- **Exercise brief**: Only the stretch below from the line holding "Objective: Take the" through the line holding "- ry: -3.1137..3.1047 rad" should be restated, word for word and with both ends included; pictures stay out.

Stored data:
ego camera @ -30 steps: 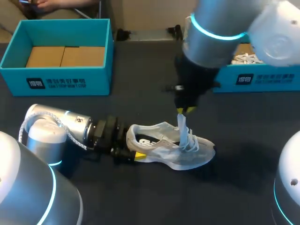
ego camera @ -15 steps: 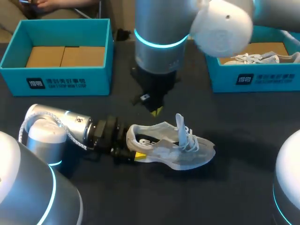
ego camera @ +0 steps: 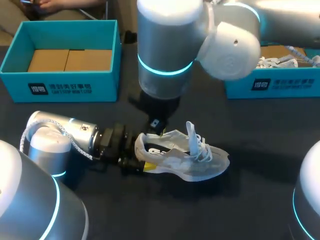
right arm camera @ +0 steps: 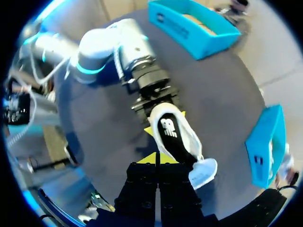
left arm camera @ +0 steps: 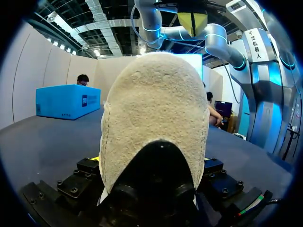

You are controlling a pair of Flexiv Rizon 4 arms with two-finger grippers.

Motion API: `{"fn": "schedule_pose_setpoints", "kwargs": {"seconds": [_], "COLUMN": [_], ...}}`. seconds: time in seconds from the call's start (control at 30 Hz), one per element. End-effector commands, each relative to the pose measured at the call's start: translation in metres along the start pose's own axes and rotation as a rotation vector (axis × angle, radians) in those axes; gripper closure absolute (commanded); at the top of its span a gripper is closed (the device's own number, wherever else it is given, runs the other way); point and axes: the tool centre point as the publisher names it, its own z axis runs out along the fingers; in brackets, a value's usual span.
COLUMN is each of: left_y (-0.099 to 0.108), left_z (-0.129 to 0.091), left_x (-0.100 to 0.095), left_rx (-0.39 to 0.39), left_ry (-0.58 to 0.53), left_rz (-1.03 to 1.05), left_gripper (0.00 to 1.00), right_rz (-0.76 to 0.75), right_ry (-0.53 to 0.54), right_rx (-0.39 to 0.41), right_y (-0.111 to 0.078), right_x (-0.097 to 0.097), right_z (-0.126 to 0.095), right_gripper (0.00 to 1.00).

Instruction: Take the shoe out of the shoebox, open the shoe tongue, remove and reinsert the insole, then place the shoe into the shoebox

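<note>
Far left: teal shoebox (ego camera: 75, 90), cardboard inside; left gripper (ego camera: 141, 164) lies low on the table, fingers clamped on the heel of the grey shoe (ego camera: 185, 160); shoe rests on its sole mid-table, tongue (ego camera: 192, 134) upright; right gripper (right arm camera: 156, 160) hangs above the heel opening, fingers closed, holding nothing; second shoebox (ego camera: 272, 85) far right.
</note>
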Motion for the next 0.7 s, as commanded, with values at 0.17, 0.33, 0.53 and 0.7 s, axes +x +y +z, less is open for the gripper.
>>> {"fn": "schedule_pose_setpoints", "kwargs": {"seconds": [0.17,0.33,0.53,0.7], "left_y": [0.000,0.000,0.000,0.000], "left_z": [0.000,0.000,0.000,0.000], "left_x": [-0.001,-0.001,-0.001,-0.001], "left_rx": [-0.002,-0.002,-0.002,-0.002], "left_ry": [-0.001,-0.001,-0.001,-0.001], "left_rz": [0.000,0.000,0.000,0.000], "left_gripper": [1.00,1.00,1.00,1.00], "right_rz": [-0.284,-0.337,-0.361,-0.361], "right_ry": [0.075,0.071,0.060,0.060], "right_rx": [0.059,0.094,0.104,0.104], "right_y": [0.006,0.010,0.004,0.004], "right_x": [-0.003,-0.011,-0.014,-0.014], "right_z": [0.013,0.034,0.059,0.059], "right_gripper": [1.00,1.00,1.00,1.00]}}
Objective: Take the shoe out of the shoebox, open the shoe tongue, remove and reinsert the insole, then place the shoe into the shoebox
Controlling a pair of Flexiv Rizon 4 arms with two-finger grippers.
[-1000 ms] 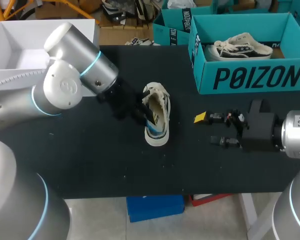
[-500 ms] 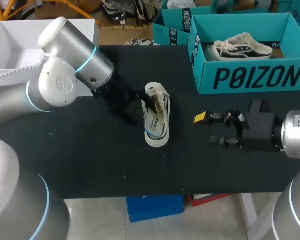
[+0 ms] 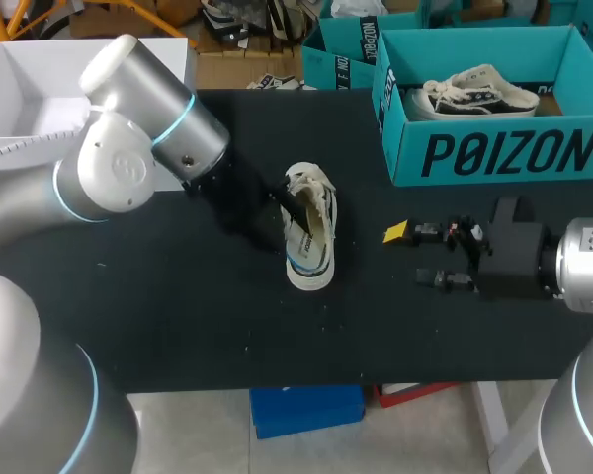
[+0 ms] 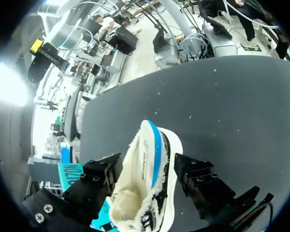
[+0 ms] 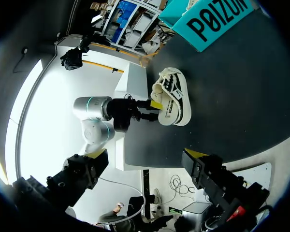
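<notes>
Left tool (image 4: 147, 165) clamped across sneaker (image 3: 309, 240) | sneaker at middle of worktop (image 3: 178, 316), apart from teal shoebox (image 3: 494, 148) | right tool (image 3: 415, 256) released, empty, near right edge | advice: pin sneaker steady so right tool lifts tongue cleanly

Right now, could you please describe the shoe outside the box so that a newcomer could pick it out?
On the black table, left of the teal box, a cream shoe lies at the left tool. Unlike the shoe in the box, it lies on the bare tabletop and shows a blue stripe.
</notes>
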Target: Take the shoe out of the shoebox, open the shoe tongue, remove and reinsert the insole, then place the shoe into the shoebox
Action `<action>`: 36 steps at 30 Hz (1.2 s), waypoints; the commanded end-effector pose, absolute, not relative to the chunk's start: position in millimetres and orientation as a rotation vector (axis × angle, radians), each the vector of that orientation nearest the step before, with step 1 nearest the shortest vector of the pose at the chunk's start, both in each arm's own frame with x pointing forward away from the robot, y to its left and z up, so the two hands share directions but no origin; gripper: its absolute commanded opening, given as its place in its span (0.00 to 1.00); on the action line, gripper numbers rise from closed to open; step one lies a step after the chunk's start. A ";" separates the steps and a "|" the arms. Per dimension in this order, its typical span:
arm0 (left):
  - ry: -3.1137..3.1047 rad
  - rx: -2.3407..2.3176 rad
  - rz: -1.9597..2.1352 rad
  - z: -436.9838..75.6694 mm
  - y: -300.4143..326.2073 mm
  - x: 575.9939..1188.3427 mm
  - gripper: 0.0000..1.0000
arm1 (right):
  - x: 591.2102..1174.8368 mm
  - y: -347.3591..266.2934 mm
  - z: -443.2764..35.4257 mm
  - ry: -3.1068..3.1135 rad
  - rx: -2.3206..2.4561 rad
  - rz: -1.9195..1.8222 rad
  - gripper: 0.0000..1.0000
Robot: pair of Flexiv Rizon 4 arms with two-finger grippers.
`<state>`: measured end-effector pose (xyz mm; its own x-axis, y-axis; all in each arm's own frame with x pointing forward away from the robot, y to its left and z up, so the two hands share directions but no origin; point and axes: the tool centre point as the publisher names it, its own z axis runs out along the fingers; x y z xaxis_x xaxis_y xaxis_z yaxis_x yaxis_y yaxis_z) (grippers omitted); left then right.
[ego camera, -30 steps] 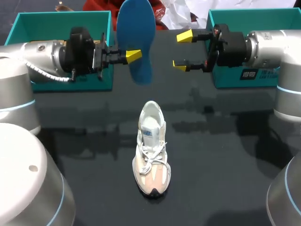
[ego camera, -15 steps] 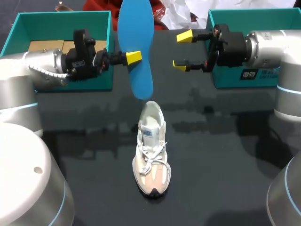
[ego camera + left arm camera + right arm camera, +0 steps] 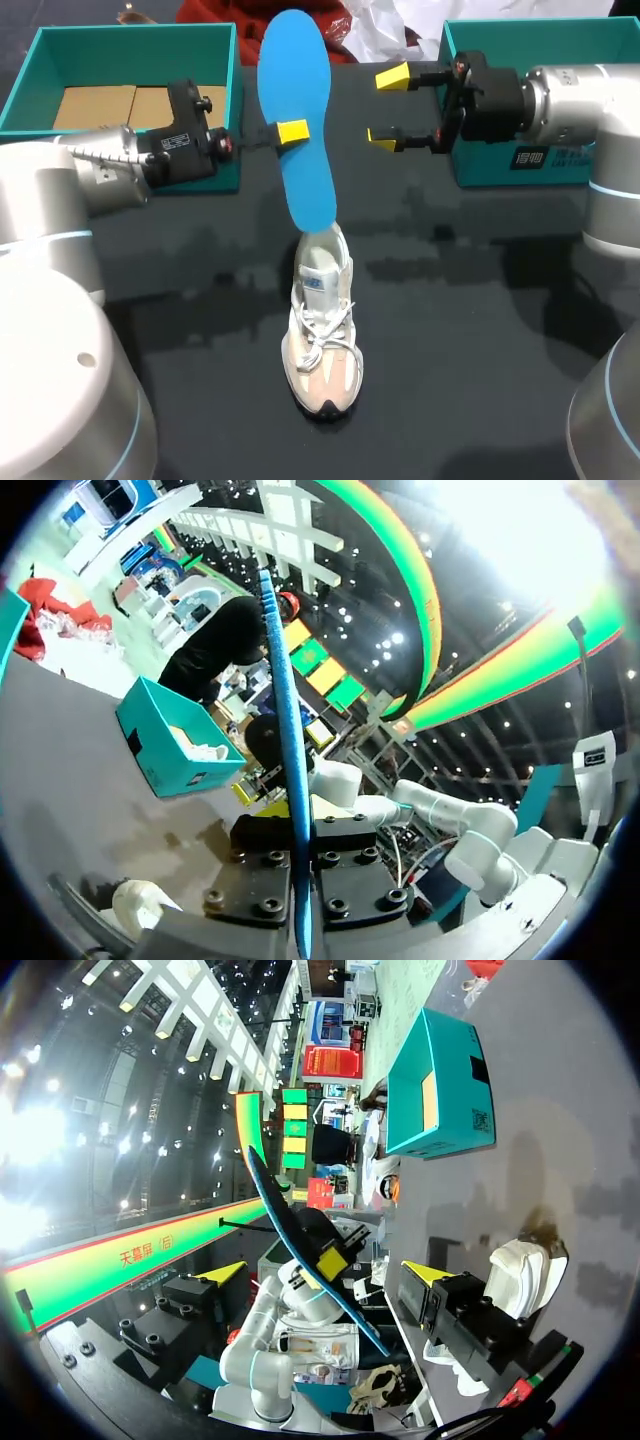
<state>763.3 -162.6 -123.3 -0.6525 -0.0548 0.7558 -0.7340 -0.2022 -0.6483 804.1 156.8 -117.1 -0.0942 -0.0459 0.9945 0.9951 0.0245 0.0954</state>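
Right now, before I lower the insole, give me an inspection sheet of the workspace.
Surface: dark table.
Job's things: shoe upright, laced; blue insole held on end, lower end at the shoe's opening; teal left box and right box at the far corners.
Clutter: cardboard inside the left box.
Grippers: left gripper shut on the insole; right gripper open, holding nothing.
Cables: ribbed cable on the left wrist.
Surroundings: nothing seen.

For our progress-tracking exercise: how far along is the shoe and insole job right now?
Done: the shoe stands on the table, outside the teal shoebox, and the blue insole is out. In hand: the left gripper holds the insole, its lower end at the shoe's opening. Left: seat it, then box the shoe.
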 end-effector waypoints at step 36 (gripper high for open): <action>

- **The answer**:
Objective: Take the shoe out of the shoebox, open the shoe tongue, remove and reinsert the insole, then place the shoe into the shoebox
Controlling a pair of Flexiv Rizon 4 arms with two-finger grippers.
[-1000 ms] 
[-500 ms] 
[+0 ms] 
[+0 ms] 
[+0 ms] 
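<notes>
Left tool (image 4: 147, 165) clamped across sneaker (image 3: 309, 240) | sneaker at middle of worktop (image 3: 178, 316), apart from teal shoebox (image 3: 494, 148) | right tool (image 3: 415, 256) released, empty, near right edge | advice: pin sneaker steady so right tool lifts tongue cleanly

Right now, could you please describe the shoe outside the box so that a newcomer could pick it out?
On the black table, left of the teal box, a cream shoe lies at the left tool. Unlike the shoe in the box, it lies on the bare tabletop and shows a blue stripe.
</notes>
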Target: Take the shoe out of the shoebox, open the shoe tongue, remove and reinsert the insole, then place the shoe into the shoebox
Action `<action>`: 36 steps at 30 Hz (1.2 s), waypoints; the commanded end-effector pose, absolute, not relative to the chunk's start: position in millimetres and orientation as a rotation vector (axis × angle, radians), each the vector of that orientation nearest the step before, with step 1 nearest the shortest vector of the pose at the chunk's start, both in each arm's own frame with x pointing forward away from the robot, y to its left and z up, so the two hands share directions but no origin; gripper: its absolute commanded opening, given as its place in its span (0.00 to 1.00); on the action line, gripper numbers rise from closed to open; step one lies a step after the chunk's start. A ";" separates the steps and a "|" the arms. Per dimension in this order, its typical span:
arm0 (left):
  - ry: -3.1137..3.1047 rad

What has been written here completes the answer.